Mormonism was perhaps the most successful new American religious movement of the 19th century, a small and persecuted sect that became a massive global church. Its early westward migrations were a singular religious expression of the larger contemporary story of American geographic expansion.

Mormonism emerged in New York’s burned-over district, when Joseph Smith Jr. (1805–1844) of Palmyra, confused by revivalism and denominational competition in the area, experienced a series of religious visions. In them, the angels Mormon and Moroni revealed to him the existence of golden plates buried in nearby Manchester and containing a scriptural account of ancient America. According to the account—which Smith translated and published as the Book of Mormon (1830)—ancient Hebrews had migrated to America, been visited by Jesus, and fallen into infighting in which the Lamanites, ancestors of the Indians, exterminated the Nephites, leaving only Mormon and Moroni to record the events. Smith’s uniquely “American” vision gave the nation a biblical past and promised to restore early Christianity there.
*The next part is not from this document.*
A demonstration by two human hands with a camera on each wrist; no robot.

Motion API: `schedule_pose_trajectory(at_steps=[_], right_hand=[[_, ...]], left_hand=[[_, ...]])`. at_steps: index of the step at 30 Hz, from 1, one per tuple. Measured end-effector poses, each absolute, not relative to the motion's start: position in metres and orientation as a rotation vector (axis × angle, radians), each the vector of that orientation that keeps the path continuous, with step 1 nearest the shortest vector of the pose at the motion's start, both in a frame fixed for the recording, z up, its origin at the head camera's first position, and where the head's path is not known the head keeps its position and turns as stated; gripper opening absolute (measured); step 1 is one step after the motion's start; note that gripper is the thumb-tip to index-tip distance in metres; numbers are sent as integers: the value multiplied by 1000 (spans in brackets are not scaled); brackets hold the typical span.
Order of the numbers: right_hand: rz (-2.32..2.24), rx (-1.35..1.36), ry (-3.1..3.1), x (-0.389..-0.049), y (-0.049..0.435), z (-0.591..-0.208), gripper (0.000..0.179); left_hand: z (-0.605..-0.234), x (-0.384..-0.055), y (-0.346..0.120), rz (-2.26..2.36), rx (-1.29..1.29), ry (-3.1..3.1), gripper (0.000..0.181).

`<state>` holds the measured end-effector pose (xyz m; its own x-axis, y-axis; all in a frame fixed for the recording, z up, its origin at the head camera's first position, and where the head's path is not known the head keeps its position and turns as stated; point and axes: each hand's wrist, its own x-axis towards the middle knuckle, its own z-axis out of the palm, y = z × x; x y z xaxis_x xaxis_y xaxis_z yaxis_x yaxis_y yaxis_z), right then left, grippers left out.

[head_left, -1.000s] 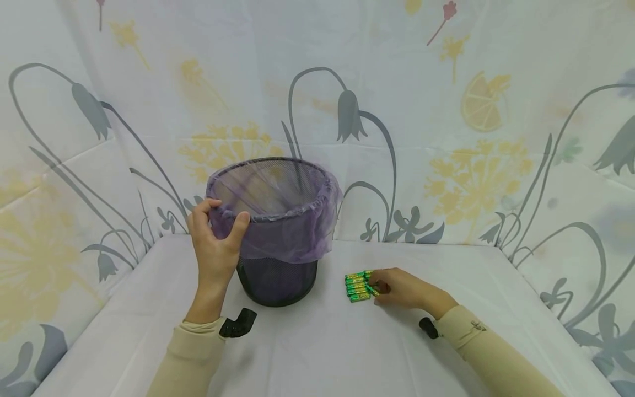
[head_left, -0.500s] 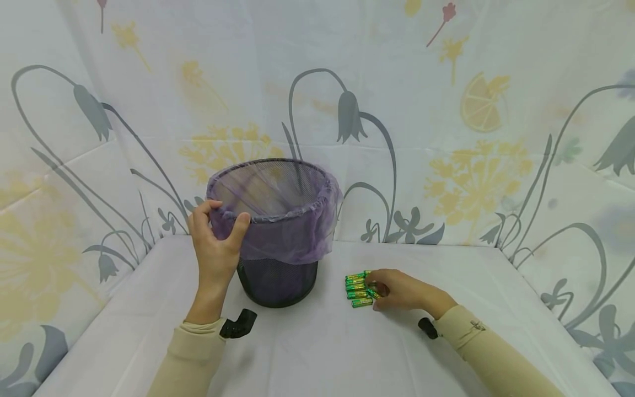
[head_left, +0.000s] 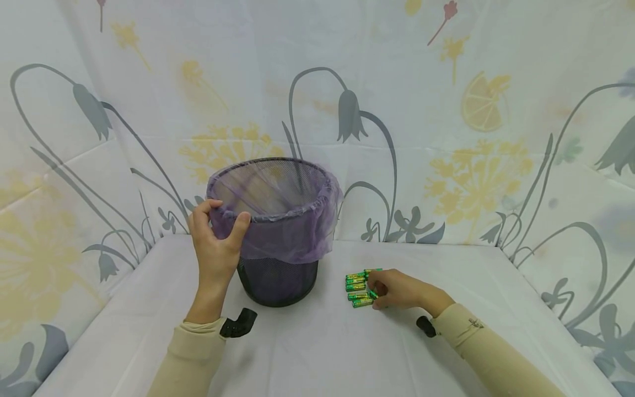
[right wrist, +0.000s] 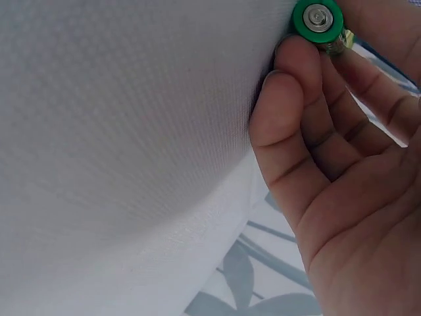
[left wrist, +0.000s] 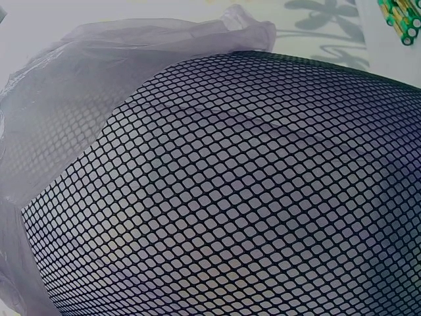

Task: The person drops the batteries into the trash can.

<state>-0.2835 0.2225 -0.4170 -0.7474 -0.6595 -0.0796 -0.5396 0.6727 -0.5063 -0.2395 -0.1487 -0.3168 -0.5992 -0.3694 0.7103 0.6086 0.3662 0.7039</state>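
Note:
In the head view a black mesh wastebasket (head_left: 278, 284) stands upright, lined with a thin purple bin bag (head_left: 283, 240) folded over its rim. My left hand (head_left: 215, 251) grips the near left side at the rim, through the bag. Mesh and bag (left wrist: 85, 72) fill the left wrist view. To the right of the basket lie several green-and-yellow batteries (head_left: 355, 287), side by side. My right hand (head_left: 404, 289) is down at them and pinches one; that battery (right wrist: 319, 18) shows end-on by the fingers in the right wrist view. The hand partly hides the group.
A white cloth covers the table (head_left: 322, 353). Behind and at both sides rises a curtain (head_left: 407, 110) printed with flowers. A black wrist mount (head_left: 239, 324) sits at the left sleeve and another black mount (head_left: 426, 326) at the right sleeve.
My right hand's fingers have shifted slightly among the batteries. A gap has opened in the row, and the nearest batteries lie a little closer to me. My left hand and the basket stay put.

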Motion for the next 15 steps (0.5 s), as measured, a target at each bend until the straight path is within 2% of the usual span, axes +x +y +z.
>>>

Smith and five followers formed a “Church of Jesus Christ” in Fayette, New York, in 1830, soon adding “of Latter-Day Saints” in anticipation of Christ’s imminent Second Coming. It quickly expanded to several hundred, who regarded Smith as a prophet. Harassed in New York, Smith called for a “gathering” into a new Zion—making religious migration a central aspect of early Mormon experience—and in 1831 began Mormonism’s series of westward treks. The group moved to Kirtland, Ohio, where they instituted a communal economy, dedicated a temple in 1836, arranged male church members into “Aaronic” and “Melchezedik” priesthoods based on ancient Hebrew models, attracted converts from among Campbellites and other restorationists, and began organizing missionary excursions to northwestern Europe.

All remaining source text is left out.